For me that is quite regular. I am a pretty anxious person, and the deepest subconscious fear of being inadequate and out of place reveals itself in a myriad of other smaller, less ferocious but just as biting fears.

Before my first day of work, they expressed themselves in three main ghosts haunting me:

First of all, there was the fear of the Great Unknown: the first day itself, and not knowing what to expect from it. It mainly manifested in an anxiety of what I would have to look like to result acceptable and possibly giving a good first impression to all these new people I would have had to meet.
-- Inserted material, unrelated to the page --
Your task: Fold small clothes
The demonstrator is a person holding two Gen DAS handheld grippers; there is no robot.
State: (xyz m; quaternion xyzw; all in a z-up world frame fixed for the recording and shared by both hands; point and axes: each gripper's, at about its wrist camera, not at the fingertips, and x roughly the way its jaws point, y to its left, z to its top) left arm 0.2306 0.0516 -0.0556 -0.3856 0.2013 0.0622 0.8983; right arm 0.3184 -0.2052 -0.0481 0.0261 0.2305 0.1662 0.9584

The day before starting I went for a round of shops trying to find the perfect outfit for smart casual (which may truly be the expression I hate the most in the whole English language), not too formal nor too casual, completely desperate and lost and basically feeling like I was an awkward teenager in high school again. Deciding how to wear makeup and my hair was just slightly better. (I'd expect this is mainly a female fear, given by the context of a society which sets impossible, contradictory standards.)

The second one is closely related, and it derives from getting to know and wanting to be liked by all these strangers. I am not terribly good with small talks and I am generally quite shy with people I’ve just met, so I was really afraid of resulting cold and not witty enough.

While the first two are around the same old question that I asked myself pretty much since I developed a conscience of the self, "Will they like me?", the third one is probably the most irrational: ”What if I don't know what the heck I'm doing? What if they thought I'm a completely different person when they interviewed me? What if, after all, I'm really just not qualified?”

Someone recently told me that this is actually not the normal way to react to things, I was shocked!

Someone recently told me that this is actually not the normal way to react to things, I was shocked!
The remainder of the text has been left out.